About this exercise:
Every line of the data below should be printed exactly.

Dataset section:
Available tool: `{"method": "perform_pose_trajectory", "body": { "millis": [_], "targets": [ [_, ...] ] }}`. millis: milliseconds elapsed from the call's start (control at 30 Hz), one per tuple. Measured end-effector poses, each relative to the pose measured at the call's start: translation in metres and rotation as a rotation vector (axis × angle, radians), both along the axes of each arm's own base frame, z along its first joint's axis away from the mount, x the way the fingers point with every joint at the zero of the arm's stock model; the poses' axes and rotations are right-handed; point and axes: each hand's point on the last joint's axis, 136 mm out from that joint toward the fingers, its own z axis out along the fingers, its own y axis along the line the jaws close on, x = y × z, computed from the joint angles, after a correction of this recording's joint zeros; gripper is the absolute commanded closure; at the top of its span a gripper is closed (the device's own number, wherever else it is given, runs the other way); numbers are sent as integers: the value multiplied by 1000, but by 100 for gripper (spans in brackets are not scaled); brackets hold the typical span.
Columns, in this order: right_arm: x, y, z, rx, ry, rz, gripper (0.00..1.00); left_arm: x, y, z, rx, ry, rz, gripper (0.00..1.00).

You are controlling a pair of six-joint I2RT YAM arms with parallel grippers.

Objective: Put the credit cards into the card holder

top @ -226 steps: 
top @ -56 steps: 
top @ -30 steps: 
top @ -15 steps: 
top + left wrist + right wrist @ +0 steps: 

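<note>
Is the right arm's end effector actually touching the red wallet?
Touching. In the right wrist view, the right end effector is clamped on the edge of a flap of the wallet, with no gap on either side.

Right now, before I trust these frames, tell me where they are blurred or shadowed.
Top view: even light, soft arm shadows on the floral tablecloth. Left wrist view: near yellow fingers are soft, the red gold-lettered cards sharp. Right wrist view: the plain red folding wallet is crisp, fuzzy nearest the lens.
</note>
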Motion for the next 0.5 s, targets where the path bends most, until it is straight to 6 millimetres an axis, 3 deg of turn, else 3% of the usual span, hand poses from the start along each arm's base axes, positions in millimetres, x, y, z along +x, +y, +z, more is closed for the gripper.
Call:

Response box:
Available tool: `{"method": "perform_pose_trajectory", "body": { "millis": [_], "targets": [ [_, ...] ] }}`. millis: milliseconds elapsed from the call's start (control at 30 Hz), one per tuple. Measured end-effector poses, each relative to the pose measured at the call's start: translation in metres and rotation as a rotation vector (axis × angle, radians), both along the axes of each arm's own base frame, z along its first joint's axis away from the mount, x the way the fingers point with every joint at the zero of the arm's stock model; the poses' axes and rotations are right-handed; point and axes: each hand's point on the last joint's axis, 136 mm out from that joint toward the fingers, its own z axis out along the fingers, its own y axis along the line the jaws close on, x = y × z, computed from the joint angles, after a correction of this recording's joint zeros; gripper is the absolute commanded closure; at the top of its span a gripper is closed (the device's own number, wherever else it is given, runs the other way); numbers are sent as integers: the value multiplied by 1000, but by 100 for gripper (spans in brackets are not scaled); brackets hold the typical span.
Columns, in this order: right_arm: x, y, z, rx, ry, rz, gripper (0.00..1.00); left_arm: x, y, z, rx, ry, rz, gripper (0.00..1.00).

You are controlling a pair of six-joint I2RT YAM arms with parallel grippers.

Objective: Put the credit cards into the card holder

top @ -226 steps: 
top @ -56 steps: 
top @ -30 steps: 
top @ -15 steps: 
top + left wrist + right wrist @ +0 steps: 

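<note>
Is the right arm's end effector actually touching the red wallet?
Touching. In the right wrist view, the right end effector is clamped on the edge of a flap of the wallet, with no gap on either side.

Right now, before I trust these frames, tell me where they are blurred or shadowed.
Top view: even light, soft arm shadows on the floral tablecloth. Left wrist view: near yellow fingers are soft, the red gold-lettered cards sharp. Right wrist view: the plain red folding wallet is crisp, fuzzy nearest the lens.
</note>
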Motion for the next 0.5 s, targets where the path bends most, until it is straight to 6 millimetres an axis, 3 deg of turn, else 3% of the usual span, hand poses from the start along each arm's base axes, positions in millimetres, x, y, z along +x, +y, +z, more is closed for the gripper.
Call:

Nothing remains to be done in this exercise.